● EXERCISE OBJECTIVE:
Go through the listing below and list every line with "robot".

══════

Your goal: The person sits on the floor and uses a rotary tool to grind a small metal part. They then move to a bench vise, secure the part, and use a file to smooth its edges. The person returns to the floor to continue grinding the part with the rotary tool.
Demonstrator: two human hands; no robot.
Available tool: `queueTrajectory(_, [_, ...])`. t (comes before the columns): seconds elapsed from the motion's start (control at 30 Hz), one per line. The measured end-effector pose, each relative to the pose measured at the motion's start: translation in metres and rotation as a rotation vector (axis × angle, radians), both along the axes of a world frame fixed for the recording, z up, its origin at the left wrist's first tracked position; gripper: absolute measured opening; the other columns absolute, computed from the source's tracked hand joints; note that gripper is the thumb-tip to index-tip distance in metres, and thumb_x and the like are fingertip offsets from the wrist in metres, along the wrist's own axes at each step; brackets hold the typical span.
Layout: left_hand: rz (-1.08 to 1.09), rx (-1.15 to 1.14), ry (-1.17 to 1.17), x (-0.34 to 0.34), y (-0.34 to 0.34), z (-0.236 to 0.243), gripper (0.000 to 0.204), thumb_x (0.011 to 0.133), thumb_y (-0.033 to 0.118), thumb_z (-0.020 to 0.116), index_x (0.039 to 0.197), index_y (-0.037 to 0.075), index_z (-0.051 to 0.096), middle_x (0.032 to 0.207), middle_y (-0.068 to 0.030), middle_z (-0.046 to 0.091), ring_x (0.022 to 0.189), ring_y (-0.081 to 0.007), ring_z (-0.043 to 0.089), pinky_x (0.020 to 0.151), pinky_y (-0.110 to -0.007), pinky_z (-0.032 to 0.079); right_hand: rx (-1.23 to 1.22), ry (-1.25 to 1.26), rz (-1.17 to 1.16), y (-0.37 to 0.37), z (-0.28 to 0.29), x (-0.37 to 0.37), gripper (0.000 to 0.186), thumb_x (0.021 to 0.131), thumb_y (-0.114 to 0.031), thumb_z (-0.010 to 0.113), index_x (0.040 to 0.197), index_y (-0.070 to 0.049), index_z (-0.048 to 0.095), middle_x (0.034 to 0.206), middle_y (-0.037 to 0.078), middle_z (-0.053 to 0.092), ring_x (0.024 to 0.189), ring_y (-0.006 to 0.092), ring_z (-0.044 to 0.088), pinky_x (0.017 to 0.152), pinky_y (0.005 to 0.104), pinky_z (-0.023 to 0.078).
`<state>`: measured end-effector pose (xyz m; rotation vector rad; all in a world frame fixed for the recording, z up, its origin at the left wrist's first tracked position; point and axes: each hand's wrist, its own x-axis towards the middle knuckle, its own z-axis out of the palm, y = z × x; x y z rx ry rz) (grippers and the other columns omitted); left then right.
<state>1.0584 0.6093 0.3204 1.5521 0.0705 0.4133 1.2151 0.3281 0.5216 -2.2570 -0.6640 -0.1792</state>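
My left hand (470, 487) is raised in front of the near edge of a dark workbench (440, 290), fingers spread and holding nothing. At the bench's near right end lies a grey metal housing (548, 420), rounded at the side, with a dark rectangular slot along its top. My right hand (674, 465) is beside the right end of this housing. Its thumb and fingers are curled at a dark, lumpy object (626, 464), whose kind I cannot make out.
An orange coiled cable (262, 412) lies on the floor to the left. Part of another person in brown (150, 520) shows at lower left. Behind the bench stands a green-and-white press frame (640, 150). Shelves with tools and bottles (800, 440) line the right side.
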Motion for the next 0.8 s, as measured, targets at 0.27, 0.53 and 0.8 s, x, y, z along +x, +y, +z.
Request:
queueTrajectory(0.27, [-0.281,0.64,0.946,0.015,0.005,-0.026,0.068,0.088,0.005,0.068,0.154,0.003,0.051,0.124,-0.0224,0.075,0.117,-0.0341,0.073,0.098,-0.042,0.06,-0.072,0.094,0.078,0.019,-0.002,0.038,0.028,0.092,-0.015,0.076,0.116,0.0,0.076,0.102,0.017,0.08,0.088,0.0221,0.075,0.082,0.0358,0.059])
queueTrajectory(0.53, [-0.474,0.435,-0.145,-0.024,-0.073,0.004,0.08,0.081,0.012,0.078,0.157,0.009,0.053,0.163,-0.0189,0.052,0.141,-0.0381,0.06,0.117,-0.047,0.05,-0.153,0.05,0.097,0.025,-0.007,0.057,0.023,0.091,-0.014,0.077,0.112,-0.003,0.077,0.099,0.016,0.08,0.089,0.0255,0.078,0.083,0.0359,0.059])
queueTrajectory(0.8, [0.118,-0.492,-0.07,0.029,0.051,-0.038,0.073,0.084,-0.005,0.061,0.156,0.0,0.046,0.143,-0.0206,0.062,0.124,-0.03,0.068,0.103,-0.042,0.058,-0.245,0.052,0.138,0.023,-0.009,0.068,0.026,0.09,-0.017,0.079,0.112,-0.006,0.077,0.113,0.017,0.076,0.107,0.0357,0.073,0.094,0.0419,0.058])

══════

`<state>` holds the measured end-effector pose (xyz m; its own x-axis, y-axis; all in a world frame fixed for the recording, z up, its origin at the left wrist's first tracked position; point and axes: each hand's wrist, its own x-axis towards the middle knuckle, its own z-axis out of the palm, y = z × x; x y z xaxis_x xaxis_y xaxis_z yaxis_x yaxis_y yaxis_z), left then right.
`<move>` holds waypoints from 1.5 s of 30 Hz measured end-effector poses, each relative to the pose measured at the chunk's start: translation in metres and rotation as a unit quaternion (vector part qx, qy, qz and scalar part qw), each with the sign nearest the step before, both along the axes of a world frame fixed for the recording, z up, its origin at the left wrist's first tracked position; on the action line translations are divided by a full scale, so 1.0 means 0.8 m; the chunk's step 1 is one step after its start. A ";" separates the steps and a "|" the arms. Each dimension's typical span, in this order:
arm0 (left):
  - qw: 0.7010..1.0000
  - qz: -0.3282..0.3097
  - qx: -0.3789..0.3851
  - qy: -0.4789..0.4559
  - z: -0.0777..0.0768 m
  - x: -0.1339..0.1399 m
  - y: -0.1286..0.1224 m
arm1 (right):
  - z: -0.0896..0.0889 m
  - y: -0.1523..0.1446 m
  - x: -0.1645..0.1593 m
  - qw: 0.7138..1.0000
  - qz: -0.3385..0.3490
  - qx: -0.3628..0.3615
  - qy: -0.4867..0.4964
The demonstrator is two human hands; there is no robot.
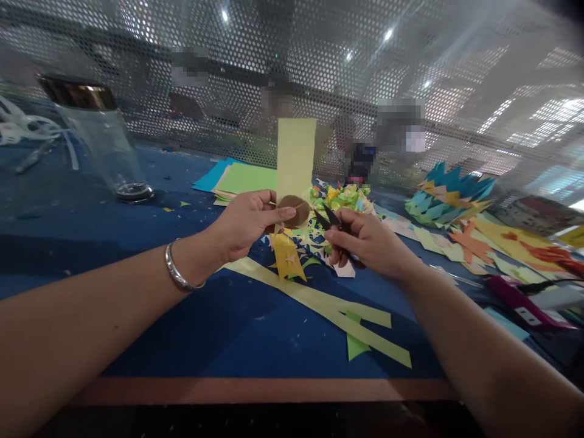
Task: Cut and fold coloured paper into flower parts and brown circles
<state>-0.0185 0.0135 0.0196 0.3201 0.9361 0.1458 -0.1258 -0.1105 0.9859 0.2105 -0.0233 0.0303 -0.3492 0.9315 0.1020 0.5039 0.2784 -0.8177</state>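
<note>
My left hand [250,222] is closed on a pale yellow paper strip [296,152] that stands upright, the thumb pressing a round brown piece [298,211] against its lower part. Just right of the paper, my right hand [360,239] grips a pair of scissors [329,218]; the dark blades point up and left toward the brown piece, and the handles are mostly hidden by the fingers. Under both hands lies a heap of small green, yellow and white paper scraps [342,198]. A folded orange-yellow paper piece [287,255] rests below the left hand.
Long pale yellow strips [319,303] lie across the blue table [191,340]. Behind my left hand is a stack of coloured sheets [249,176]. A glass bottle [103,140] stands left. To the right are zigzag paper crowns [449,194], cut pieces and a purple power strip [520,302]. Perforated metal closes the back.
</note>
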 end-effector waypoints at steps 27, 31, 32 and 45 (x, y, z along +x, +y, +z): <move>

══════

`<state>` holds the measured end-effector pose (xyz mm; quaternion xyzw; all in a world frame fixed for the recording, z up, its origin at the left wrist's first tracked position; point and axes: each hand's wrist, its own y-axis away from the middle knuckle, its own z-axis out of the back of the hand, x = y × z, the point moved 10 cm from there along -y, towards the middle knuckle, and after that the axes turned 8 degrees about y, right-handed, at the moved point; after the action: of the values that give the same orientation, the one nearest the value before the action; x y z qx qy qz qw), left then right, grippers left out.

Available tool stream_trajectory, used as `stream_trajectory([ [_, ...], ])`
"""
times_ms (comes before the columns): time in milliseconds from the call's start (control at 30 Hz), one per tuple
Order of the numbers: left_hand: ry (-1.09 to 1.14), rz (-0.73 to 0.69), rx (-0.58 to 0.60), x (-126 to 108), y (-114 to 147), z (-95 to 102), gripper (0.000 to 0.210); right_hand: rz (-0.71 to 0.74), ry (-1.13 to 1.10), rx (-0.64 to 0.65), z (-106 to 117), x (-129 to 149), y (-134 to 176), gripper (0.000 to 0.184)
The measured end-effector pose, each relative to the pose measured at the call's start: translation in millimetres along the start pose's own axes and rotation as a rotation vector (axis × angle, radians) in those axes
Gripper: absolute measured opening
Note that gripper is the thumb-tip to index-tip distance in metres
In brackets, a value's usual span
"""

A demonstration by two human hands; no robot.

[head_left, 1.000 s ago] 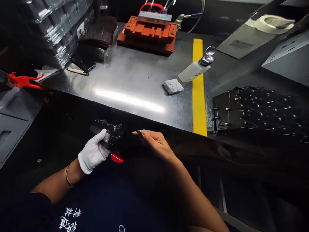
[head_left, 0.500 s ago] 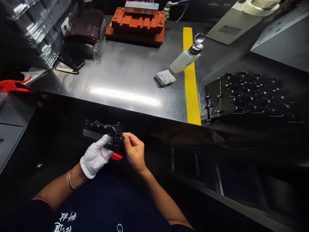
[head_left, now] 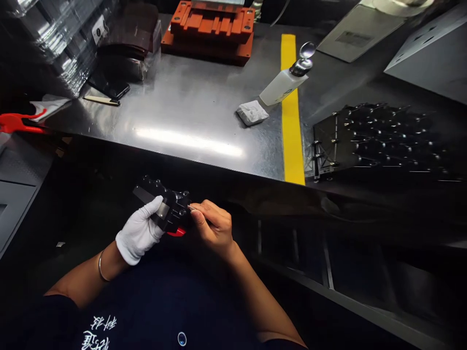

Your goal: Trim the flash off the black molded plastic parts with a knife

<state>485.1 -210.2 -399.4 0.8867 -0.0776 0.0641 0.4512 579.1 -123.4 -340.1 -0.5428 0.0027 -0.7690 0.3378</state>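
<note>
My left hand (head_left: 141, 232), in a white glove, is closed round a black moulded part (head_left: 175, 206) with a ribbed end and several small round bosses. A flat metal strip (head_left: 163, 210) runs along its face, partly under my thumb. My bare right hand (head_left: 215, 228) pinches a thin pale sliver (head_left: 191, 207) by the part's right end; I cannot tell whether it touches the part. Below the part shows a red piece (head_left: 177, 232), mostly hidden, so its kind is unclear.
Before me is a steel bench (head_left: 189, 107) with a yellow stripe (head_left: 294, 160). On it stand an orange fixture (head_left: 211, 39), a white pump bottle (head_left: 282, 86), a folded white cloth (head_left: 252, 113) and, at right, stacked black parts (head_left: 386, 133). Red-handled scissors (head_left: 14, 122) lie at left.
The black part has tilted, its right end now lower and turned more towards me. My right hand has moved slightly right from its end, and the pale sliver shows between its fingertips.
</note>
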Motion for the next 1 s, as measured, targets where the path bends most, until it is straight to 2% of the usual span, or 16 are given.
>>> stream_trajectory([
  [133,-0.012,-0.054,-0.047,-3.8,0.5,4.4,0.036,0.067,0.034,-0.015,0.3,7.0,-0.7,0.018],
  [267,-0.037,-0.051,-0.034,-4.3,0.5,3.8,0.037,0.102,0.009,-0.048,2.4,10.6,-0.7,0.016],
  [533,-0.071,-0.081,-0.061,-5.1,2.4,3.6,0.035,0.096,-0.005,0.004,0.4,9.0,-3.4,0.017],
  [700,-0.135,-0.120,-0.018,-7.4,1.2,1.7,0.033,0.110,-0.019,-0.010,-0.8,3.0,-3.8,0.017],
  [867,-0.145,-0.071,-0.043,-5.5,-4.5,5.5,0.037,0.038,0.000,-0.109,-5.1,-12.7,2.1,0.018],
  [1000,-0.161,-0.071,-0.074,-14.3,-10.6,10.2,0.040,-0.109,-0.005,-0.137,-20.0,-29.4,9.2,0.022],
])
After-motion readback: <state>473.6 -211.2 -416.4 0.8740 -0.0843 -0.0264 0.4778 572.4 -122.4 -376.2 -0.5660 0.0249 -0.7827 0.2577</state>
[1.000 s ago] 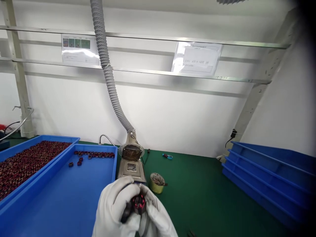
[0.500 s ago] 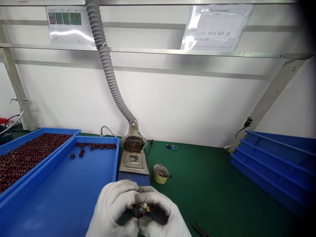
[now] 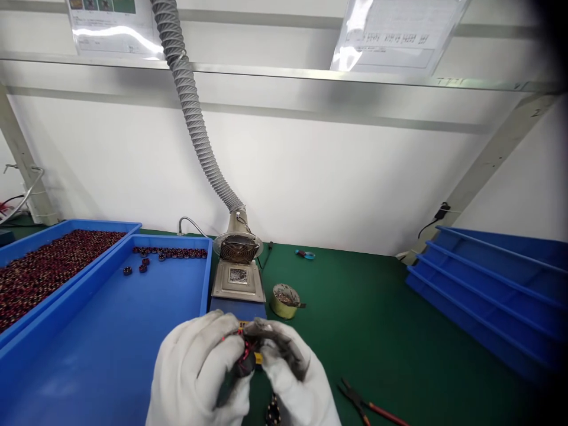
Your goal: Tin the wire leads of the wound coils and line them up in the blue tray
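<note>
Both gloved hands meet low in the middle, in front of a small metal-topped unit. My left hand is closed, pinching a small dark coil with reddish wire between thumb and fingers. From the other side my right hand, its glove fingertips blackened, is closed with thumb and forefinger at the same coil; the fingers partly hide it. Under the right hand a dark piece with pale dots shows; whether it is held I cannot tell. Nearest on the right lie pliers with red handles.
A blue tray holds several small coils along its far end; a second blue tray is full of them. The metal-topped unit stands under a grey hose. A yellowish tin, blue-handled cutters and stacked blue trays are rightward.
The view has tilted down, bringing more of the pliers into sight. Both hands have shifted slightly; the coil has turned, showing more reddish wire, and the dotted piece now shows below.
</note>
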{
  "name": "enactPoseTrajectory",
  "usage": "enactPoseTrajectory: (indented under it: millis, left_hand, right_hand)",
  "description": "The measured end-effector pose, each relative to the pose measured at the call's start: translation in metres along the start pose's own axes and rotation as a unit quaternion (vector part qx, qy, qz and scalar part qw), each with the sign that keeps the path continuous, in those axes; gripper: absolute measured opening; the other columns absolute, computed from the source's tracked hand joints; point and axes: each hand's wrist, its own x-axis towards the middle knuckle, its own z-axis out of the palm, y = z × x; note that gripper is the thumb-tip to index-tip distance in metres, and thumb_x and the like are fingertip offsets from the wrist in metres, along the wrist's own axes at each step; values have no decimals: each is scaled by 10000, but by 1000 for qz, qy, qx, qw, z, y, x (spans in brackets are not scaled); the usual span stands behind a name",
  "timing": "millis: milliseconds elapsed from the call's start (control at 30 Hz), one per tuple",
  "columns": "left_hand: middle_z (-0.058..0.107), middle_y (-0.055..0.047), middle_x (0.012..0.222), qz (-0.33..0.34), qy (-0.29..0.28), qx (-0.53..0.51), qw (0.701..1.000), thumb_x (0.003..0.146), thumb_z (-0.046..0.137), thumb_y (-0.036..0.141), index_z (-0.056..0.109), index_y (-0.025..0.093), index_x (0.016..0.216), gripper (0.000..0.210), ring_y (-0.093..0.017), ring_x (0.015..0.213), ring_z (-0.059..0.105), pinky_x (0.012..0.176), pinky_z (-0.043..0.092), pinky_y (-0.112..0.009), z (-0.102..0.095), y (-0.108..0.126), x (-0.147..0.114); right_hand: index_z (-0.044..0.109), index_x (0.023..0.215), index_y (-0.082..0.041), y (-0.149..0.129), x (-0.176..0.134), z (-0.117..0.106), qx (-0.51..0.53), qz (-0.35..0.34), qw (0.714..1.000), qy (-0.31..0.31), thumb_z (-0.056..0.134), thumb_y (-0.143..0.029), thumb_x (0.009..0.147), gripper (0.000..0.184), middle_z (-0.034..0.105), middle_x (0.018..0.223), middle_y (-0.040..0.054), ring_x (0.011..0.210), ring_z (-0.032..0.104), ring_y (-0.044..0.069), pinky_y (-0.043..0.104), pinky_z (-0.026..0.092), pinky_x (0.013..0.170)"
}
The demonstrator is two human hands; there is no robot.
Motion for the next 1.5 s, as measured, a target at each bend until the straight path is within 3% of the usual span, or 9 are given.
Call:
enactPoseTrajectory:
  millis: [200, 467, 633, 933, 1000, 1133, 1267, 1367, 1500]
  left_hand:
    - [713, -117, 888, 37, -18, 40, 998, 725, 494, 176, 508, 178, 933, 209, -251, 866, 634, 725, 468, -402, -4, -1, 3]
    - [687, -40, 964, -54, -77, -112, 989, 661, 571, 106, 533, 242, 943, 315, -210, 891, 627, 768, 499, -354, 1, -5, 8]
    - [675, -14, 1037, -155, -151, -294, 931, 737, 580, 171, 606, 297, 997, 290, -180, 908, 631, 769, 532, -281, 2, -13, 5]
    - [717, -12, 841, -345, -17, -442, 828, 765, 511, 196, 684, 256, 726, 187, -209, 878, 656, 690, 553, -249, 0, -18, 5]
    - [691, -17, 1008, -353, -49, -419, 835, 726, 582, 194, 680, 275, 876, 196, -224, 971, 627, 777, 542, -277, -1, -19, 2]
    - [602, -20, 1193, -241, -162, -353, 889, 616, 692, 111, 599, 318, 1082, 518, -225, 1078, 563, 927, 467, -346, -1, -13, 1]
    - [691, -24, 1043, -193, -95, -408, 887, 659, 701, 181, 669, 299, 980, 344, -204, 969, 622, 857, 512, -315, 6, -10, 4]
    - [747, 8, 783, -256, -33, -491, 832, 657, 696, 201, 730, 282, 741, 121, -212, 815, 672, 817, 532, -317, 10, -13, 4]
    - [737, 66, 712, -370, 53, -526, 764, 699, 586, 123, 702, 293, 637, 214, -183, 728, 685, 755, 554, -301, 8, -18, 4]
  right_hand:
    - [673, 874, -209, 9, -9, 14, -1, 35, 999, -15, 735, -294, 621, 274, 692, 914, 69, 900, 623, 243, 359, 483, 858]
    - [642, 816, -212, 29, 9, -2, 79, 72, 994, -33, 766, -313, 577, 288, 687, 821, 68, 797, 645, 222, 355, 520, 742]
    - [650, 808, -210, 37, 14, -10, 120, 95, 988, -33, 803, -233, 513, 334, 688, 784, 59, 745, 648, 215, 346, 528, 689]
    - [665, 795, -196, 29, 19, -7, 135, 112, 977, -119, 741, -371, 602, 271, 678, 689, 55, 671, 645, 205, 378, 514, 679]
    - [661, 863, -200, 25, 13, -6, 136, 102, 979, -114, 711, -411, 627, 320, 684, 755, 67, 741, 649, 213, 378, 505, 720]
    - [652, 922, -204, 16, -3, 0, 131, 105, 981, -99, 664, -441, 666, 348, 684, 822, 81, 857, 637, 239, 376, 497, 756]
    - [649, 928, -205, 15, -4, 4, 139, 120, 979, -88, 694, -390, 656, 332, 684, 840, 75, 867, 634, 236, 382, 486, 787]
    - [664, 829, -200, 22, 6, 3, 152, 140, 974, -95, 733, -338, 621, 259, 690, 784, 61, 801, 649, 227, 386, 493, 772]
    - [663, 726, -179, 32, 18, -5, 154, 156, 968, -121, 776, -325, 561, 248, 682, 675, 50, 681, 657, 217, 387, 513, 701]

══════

● EXPECTED OUTPUT:
Demonstrator: two human hands; no robot.
The demonstrator is two human hands; there is no robot.
A demonstration by two human hands; no robot.
The demonstrator is two human hands; there is no robot.

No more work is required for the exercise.